Each day brings new challenges. Thankfully, we are blessed with a wonderful family, good neighbors, and dear friends who have helped us in many ways.  The challenges are beyond anything we could ever imagine in our worst nightmares.  In the middle of it all, our God is with us and we have had miraculous guidance and the best oncology team possible. Keep Bob in your prayers please, for the upcoming year!

???????????????????????????????Photo:  bob with daughter Salome, Christmas Day, 2014

Currently, Bob is working on our income tax materials!  He works during the times when his energy level is up and rests in-between as needed. He does what he can and he is a determined warrior – armed  for the battle against AML.  I stay  busy helping him out and most of all keeping his spirits up. We find many things to enjoy and laugh about every day no matter what is going on. We do our best to keep our speech positive and uplifting and to encourage others.  I think Bob is a great candidate for a POSTER CHILD for AML, if there was such a thing! Bob has more courage than any person I have ever known – he is brave beyond boundaries.
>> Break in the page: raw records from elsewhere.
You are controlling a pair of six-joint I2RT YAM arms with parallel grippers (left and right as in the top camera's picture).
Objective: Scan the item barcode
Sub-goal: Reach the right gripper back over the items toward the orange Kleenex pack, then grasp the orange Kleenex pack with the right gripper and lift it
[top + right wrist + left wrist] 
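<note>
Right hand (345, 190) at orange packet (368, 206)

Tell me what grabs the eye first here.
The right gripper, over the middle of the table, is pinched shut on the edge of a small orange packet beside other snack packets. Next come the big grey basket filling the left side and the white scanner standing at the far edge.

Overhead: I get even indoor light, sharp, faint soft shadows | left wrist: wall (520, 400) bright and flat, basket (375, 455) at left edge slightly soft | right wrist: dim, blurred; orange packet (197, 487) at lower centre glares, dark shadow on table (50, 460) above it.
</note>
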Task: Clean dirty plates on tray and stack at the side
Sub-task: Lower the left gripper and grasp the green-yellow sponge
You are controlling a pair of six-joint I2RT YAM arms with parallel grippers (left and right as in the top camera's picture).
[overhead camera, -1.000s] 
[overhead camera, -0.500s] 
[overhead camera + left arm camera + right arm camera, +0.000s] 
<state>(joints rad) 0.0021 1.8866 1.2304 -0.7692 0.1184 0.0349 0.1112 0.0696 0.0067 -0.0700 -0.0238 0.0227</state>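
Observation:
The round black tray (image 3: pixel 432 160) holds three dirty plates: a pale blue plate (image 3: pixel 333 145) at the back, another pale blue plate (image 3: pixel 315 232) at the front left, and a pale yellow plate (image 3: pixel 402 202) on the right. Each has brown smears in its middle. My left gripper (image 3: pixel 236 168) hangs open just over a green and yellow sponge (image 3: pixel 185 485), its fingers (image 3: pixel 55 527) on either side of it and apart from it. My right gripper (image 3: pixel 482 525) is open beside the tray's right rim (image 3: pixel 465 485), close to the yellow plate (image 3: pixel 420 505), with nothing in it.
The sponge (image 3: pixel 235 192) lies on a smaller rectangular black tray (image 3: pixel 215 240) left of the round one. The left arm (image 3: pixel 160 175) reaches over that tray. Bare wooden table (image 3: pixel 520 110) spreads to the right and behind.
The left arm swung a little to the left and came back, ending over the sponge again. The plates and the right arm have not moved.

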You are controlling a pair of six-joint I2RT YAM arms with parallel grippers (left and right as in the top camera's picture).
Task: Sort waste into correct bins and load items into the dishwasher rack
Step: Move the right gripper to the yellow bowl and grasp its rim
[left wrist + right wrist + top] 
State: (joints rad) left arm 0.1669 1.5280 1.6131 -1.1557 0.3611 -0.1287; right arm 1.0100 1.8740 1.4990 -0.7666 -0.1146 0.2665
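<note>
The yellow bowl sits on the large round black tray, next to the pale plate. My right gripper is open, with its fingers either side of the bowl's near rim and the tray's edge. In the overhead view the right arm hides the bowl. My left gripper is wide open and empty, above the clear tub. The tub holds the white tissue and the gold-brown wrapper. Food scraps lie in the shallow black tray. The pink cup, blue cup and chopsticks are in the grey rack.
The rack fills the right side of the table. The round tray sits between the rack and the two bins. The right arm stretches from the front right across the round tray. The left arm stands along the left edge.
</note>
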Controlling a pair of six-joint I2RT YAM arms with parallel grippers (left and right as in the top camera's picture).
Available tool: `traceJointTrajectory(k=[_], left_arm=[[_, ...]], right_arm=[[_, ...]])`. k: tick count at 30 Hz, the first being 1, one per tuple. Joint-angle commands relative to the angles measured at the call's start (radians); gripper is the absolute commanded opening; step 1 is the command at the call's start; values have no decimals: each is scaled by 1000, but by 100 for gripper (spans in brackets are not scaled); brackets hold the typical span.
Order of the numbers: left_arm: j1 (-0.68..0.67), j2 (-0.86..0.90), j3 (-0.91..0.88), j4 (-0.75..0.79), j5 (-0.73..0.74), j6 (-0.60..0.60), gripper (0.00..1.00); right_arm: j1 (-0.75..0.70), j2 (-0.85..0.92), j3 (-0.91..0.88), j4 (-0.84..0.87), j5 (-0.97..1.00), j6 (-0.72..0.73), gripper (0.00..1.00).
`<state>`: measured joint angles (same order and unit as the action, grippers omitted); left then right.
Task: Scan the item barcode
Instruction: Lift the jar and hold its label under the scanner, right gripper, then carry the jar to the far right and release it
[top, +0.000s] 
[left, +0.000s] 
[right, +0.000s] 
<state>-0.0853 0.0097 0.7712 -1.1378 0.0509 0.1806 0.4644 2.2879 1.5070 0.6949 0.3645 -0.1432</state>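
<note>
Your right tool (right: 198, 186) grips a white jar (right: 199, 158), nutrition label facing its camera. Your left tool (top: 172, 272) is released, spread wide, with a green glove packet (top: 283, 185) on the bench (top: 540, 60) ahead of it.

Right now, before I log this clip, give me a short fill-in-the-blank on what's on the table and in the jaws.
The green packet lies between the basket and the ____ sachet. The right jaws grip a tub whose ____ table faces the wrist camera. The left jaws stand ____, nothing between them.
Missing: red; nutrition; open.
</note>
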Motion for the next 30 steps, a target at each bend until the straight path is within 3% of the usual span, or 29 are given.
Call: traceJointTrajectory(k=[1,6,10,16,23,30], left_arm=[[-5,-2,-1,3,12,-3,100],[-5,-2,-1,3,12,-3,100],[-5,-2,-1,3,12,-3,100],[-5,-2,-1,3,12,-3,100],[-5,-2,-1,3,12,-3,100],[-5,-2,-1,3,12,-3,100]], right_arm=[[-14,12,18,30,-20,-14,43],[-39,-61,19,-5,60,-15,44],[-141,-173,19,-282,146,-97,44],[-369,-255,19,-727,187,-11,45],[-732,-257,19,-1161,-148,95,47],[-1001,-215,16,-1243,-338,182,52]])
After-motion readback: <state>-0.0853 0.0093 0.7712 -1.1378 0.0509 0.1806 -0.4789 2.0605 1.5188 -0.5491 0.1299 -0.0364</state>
As we walked down the street together last week.  I was laughing. He asked me why. I said, “Look at the two of us. We are still standing. We are together. and we are at the end of a year of more trials than anyone would ever want or choose to go through. Yet, we are here and I am walking beside you. You are a miracle!” He laughed with me in the cold winter sunshine.

Blog_NewYear_BobChristmaswithgirls2014

Bob and I saying “good bye” to T-7 at West Penn Hospital last November.

Blog_NewYear_T7bobLynda

At  the beginning of 2015 – here is what I know for sure:

God is good. I can say from my heart,  He can bring you through any trials you may encounter at any time in your life. Oh, but wait just  a minute!  This is not the end!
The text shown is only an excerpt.